As you can see, the employee journey map allows you to see in one place how a lot of different concepts fit together as one — this is in fact the entire point! The example I have included works left to right and has rows that allow you to see how the triple-A framework, customer journey stages, employee journey stages, company touchpoints, survey feedback tools, and system feedback tools all fit together.
A detailed employee journey map like this one should definitely be available for use by anyone on the HR team and should be collectively reviewed from time to time, but I’ll admit it is a tad overwhelming to look at if you were not the one involved in creating it. This does not mean you should not do an employee journey map — don’t throw out the baby with the bath water — but you can put the detail away for use by those people who need it when they need it and just provide a summary to the casual audience.
A slimmed-down employee journey map.
This figure is an example of what the employee journey map could look like with less detail on its inner operations while still including summary data that can be obtained from survey and system sources.
Check out what’s been added. On the Survey Data Summary row, you can review the height of any bar all the way across to compare stages to each other. There are four bars for each stage, which represent a quarterly view so you can also see if you are getting better over time. Because this is just illustrative, my labelling is not specific (Q1, Q2, Q3, Q4), but in your case you could be more specific: for example: Q1-2018, Q2-2018, Q3-2018, Q4-2018. You also could report it by intervals other than quarters — bi-annually or annually, for example. The point of the design I have suggested here is that you can compare stages to each other and also see how each stage is changing over time in a single glance.

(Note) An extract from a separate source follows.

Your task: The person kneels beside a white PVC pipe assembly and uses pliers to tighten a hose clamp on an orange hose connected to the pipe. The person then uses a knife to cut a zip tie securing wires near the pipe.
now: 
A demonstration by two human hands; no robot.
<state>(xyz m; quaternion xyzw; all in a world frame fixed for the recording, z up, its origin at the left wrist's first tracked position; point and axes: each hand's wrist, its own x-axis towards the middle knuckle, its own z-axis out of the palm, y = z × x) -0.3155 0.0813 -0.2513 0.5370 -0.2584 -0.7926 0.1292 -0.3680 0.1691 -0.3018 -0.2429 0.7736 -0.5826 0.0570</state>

The bottom row, labelled System Data Summary, is just there to illustrate that you can also include system data facts and/or leverage graphs of a different design, as necessary for your situation. In the example I have illustrated here, the focus of the graphs is not on the absolute volume of activity by stage (difficult to interpret), but rather on a metric that compares the volume of activity to what was planned in advance — the metric expressed is essentially the percentage of plan achieved for key stages. These bars can range between 0 and 100 (with 100 being perfect) and the line indicates how close the company got to plan. Again, I have added bars labelled by quarter so you if this were real data you could see how the company is improving over time — or not. You could also see how missing the plan in earlier stages can quickly add up to a situation where you miss plan in later stages. This design allows you to quickly trace the problem back to where it started.
The graphs on the far right of the bottom row are different than the ones to the left. The graphs to the far right represent the percentage of employees retained (the ones that didn’t leave the company) over a 12-month period by job tenure group. If this were real data, these graphs would show you at what point or points in the employee’s job tenure you begin to see high percentages of employees exit the company. Seeing retention in 1-year job tenure intervals allows you to find the right time frames to move employees into new jobs, address whatever the problems are common among each tenure interval which may be different than exits among other tenure intervals, and plan for inevitable exits.
The intent of the graphs included in this chapter is not to convey a real data insight or to explain how to create them. These are sketchy examples with fake data. My goal here is to show you that, with a handful of graphs, you can create a powerful dashboard that can be easily understood in the context of the employee journey with a quick glance — this does not occur by accident, this occurs by design.